-- Dataset content --
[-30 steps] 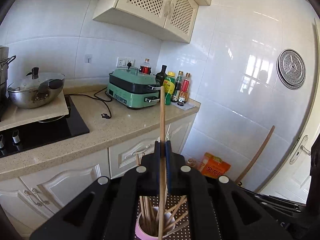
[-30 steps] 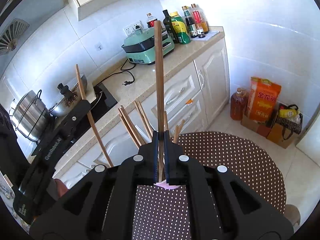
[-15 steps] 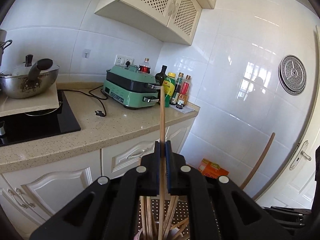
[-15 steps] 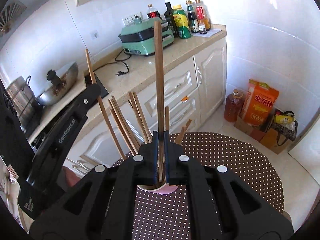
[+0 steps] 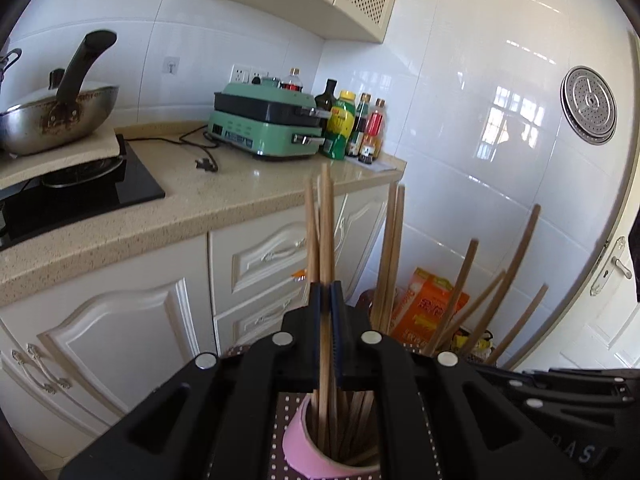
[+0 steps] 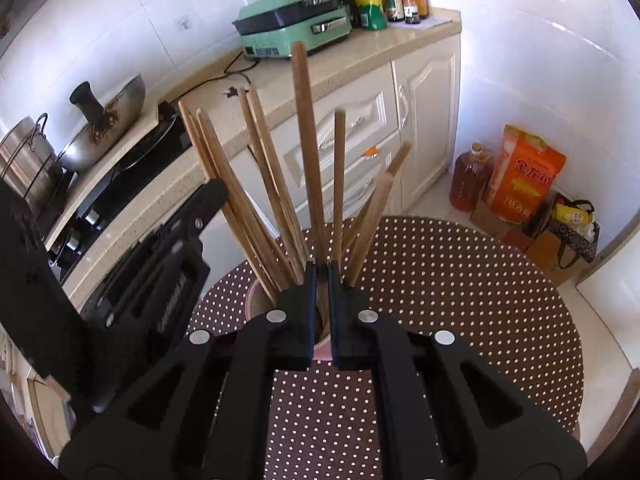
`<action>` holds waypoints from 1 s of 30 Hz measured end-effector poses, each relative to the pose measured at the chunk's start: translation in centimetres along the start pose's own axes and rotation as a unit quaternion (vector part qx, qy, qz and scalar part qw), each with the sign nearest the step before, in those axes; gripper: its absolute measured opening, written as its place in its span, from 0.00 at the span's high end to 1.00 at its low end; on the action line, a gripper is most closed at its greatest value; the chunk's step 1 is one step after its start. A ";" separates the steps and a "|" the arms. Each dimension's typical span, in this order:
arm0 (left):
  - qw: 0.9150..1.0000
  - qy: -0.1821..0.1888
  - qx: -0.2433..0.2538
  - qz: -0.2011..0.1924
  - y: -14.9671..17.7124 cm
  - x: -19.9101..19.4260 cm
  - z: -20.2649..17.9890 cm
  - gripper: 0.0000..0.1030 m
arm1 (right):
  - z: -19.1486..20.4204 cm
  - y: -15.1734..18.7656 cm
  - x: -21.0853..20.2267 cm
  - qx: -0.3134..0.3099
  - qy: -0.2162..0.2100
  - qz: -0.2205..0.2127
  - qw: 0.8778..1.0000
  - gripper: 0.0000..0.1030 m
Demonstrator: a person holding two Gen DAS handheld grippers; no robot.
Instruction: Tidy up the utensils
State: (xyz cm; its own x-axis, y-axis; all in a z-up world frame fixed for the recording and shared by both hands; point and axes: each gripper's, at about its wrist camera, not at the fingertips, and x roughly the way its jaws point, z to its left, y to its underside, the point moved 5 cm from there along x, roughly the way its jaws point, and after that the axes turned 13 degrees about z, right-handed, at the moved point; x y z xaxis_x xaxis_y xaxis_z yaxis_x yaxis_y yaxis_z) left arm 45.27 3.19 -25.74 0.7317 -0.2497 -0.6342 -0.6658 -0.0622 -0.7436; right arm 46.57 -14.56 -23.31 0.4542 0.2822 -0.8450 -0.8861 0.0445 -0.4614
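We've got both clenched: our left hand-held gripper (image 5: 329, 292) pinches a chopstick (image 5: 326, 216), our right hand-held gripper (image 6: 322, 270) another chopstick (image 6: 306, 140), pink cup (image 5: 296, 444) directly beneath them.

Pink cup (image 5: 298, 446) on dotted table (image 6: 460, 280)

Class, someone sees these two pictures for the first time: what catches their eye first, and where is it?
First, the fan of wooden chopsticks standing in a pink cup on the dotted table. Each gripper, left and right, has its jaws shut on one chopstick over that cup. Behind, a green cooker sits on the counter.
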 end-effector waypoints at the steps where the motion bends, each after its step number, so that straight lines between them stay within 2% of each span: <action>1: 1.000 -0.001 0.000 0.008 0.5 0.1 0.2 0.94 | 0.1 0.1 0.2 -0.004 0.002 0.003 1.000 0.94; 5: 1.000 -0.018 0.003 0.021 1.8 -0.1 0.8 0.94 | 0.2 0.3 0.5 -0.005 -0.001 0.011 1.000 0.94; 11: 0.998 -0.040 0.027 0.036 2.0 -1.0 0.7 0.93 | 0.5 0.6 0.1 -0.008 -0.009 0.023 1.000 0.93; 12: 0.998 -0.047 0.033 0.041 2.0 -1.2 0.6 0.92 | 0.5 0.7 0.0 -0.009 -0.007 0.028 1.000 0.93; 16: 0.995 -0.070 0.046 0.051 2.2 -2.3 0.3 0.75 | 0.4 1.2 -0.4 -0.007 -0.004 0.040 0.999 0.91; 18: 0.995 -0.076 0.044 0.056 2.2 -2.9 0.3 0.75 | 0.3 1.5 -0.7 -0.008 0.001 0.044 0.999 0.86; 19: 0.994 -0.078 0.043 0.059 2.1 -3.2 0.3 0.74 | 0.3 1.6 -0.9 -0.007 0.002 0.042 0.999 0.80; 21: 0.994 -0.083 0.042 0.060 2.0 -4.1 0.3 0.74 | 0.3 1.8 -1.7 -0.007 0.003 0.035 0.999 0.63; 22: 0.994 -0.085 0.043 0.058 2.0 -4.6 0.3 0.72 | 0.3 1.9 -2.2 -0.008 0.008 0.029 1.000 0.46; 25: 0.992 -0.101 0.051 0.048 2.1 -6.6 0.0 0.62 | 0.5 2.4 -4.4 -0.018 0.015 0.001 1.000 0.46; 30: 0.992 -0.110 0.042 0.052 2.8 -10.2 -0.7 0.62 | 0.5 3.6 -7.1 -0.020 0.016 -0.016 1.000 0.46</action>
State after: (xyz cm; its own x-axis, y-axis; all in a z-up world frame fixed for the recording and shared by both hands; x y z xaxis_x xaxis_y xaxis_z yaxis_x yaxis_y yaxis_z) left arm 35.79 4.91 -21.22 0.6795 -0.0335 -0.7329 -0.7320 0.0358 -0.6803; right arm 40.14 -15.90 -18.87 0.4851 0.2510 -0.8377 -0.8672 0.0148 -0.4978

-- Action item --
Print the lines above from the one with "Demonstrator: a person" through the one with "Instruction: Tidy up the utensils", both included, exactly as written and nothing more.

-- Response to the exercise --
Demonstrator: a person holding two Gen DAS handheld grippers; no robot.
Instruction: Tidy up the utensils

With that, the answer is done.